Shirley and her siblings, fifth-generation residents of Saint John, grew up in Saint John's East Side in the Cathedral Parish, where they attended public schools and St. Vincent's High School. Upon graduating she studied at the New Brunswick Teachers' College and the University of New Brunswick. She was awarded a Beaverbrook Scholarship and studied at the University of London.

==Career==
After graduating college, Dysart taught at her high school alma mater, St. Vincent's High School in Saint John. In 1967 she became a member of the school board for District 20. She later served as chair of the board for three years, the first woman to hold the position.

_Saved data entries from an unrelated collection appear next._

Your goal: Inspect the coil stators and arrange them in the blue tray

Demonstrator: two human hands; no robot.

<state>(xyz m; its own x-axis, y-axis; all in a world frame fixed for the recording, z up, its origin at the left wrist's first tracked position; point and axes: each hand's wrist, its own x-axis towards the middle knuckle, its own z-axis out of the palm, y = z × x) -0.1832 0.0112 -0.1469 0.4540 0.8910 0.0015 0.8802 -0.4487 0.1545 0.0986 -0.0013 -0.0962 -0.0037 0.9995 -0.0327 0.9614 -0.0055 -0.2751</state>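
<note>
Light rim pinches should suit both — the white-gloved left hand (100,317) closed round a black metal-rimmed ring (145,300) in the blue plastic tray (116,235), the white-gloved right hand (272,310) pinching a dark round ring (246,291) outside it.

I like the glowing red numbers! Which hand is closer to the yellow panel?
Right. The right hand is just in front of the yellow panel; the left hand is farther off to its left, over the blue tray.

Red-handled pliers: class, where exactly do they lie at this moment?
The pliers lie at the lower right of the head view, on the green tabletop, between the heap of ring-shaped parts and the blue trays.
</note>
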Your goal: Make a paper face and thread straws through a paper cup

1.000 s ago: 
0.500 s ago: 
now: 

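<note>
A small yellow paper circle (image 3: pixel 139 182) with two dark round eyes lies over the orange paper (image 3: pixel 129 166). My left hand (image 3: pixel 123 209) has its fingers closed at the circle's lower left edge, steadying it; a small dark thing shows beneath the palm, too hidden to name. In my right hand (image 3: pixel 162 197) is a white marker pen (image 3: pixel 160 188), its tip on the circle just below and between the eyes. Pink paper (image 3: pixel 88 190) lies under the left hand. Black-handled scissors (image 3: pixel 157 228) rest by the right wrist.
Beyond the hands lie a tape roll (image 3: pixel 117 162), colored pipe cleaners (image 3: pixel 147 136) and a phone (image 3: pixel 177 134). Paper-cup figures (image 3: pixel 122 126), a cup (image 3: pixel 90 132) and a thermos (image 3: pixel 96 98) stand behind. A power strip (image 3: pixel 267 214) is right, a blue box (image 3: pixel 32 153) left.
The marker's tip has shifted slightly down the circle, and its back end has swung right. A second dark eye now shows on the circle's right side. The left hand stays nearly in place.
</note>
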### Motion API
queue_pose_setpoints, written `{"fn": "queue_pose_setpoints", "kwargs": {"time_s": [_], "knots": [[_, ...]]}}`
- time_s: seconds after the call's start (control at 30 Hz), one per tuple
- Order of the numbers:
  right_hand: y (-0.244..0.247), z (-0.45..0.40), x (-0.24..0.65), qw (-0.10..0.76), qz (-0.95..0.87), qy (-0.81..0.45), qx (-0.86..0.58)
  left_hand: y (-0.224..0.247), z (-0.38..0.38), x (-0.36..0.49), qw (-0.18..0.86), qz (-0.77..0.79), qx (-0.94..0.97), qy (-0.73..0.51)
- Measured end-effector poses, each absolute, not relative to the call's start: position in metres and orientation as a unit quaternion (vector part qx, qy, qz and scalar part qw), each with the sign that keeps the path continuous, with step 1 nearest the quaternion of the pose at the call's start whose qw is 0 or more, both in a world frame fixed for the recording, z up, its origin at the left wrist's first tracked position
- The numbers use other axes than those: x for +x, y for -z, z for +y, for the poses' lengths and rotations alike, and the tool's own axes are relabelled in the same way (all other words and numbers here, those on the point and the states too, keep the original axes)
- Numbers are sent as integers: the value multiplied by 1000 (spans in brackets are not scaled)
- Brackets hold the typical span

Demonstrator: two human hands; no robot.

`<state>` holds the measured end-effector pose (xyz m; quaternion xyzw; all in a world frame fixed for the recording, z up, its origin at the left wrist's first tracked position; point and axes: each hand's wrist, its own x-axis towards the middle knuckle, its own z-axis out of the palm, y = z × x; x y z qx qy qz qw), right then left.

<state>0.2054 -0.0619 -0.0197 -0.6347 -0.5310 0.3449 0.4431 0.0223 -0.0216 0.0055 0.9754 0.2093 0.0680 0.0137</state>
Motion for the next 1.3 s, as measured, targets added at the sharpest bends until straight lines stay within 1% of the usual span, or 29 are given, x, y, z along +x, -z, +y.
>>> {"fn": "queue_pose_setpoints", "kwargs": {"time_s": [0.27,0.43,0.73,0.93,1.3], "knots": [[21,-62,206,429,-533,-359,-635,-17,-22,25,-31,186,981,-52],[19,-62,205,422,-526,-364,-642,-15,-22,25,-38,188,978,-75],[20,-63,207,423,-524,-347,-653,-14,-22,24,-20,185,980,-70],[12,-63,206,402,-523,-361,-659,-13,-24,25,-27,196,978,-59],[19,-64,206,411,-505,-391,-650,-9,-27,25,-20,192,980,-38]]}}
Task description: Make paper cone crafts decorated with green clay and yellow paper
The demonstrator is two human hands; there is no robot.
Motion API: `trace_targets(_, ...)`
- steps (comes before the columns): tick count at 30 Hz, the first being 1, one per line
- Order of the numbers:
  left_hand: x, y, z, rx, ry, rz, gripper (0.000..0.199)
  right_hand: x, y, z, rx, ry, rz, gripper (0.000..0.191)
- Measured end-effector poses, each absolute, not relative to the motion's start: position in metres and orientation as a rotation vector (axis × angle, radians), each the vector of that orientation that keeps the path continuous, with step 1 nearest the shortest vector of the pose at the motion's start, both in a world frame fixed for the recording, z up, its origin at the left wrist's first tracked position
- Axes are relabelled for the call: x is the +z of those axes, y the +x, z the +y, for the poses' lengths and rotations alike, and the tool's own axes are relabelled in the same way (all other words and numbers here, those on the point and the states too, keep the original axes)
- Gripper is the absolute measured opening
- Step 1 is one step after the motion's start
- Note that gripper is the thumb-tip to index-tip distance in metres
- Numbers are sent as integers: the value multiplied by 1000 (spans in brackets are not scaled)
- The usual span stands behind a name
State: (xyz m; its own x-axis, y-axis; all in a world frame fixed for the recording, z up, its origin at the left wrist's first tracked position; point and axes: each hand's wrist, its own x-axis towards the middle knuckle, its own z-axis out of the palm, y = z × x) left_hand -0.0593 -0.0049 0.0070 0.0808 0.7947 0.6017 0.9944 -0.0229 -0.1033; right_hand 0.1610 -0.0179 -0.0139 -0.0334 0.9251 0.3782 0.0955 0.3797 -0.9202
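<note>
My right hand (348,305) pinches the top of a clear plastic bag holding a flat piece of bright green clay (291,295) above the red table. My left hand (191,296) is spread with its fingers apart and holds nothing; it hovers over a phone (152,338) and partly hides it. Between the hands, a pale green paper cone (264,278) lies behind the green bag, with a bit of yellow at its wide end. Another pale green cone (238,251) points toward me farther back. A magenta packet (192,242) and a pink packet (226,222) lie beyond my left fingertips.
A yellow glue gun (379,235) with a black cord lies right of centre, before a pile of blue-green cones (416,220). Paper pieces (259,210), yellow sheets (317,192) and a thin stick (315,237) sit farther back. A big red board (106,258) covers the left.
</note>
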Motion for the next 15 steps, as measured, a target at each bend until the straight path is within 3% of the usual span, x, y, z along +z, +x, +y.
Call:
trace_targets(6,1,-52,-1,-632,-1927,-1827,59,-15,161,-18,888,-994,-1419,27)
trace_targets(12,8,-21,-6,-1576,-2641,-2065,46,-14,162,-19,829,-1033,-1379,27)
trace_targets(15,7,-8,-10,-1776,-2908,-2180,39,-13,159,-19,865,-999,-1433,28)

In 1974 the leader of the Liberal Party, Bob Higgins, suggested she run for a seat in the Legislative Assembly of New Brunswick; she won the seat of Saint John North, becoming the first female Liberal, and second female of any party, to serve in the Legislative Assembly. In 1976, she served on the Bi-Centennial Celebration Committee for the Province of New Brunswick.

Dysart was re-elected in 1978, 1982, 1987 and 1991, holding her seat for twenty years. She remains the only Liberal politician to win five consecutive elections in Saint John.

In 1985, she was appointed the interim Leader of the Opposition, becoming the first woman to serve as the Leader of a political party in New Brunswick. Following the 1987 election, she was appointed Minister of Education, becoming the first woman to hold the position. While serving as Minister of Education, she led the introduction of a province-wide universal, full-day public kindergarten program, becoming known as the "architect" of the province's kindergarten system. She was also responsible for a number of community projects in St. John, including the rebuilding of the Imperial Theatre.

In 1991, Dysart was elected Speaker of the Legislative Assembly, the first woman to hold the position. She retired from politics in 1995, not seeking re-election in the general election of that year.

In addition to her political career, Dysart held a number of community leadership positions. She was president of the Catholic Women's League Council, president of the University of New Brunswick Alumni Council, and a member of the board of governors of the Beaverbrook Art Gallery. She served on the boards of the New Brunswick Music Festival, Theatre New Brunswick, the University of New Brunswick Alumni Council, Saint John Family Services, and the Irish-Canadian Cultural Association.

==Honors and awards==
In October 1996 Dysart was awarded an honorary LLD by the University of New Brunswick Saint John, and in 2000, she received a Red Cross Humanitarian Award. She was made a Member of the Order of Canada in 2004. In 2012 she was a recipient of the Queen Elizabeth II Diamond Jubilee Medal.

In 2015 she was named a Champion of Public Education by the national educational charity The Learning Partnership. She was also the recipient of the Commemorative Medal for the 125th Anniversary of the Confederation of Canada, and the Paul Harris Fellowship from the Rotary Club of Saint John.

==Personal life==
Dysart was married to H. Eric Dysart and had one son, J. E. Britt Dysart.

Dysart died "after a period of failing health" on December 14, 2016, at the age of 88. She was survived by her son, daughter-in-law, and two grandchildren, as well as two sisters, two brothers, and a large extended family. Following her death, flags at Saint John City Hall were flown at half-staff as a sign of respect.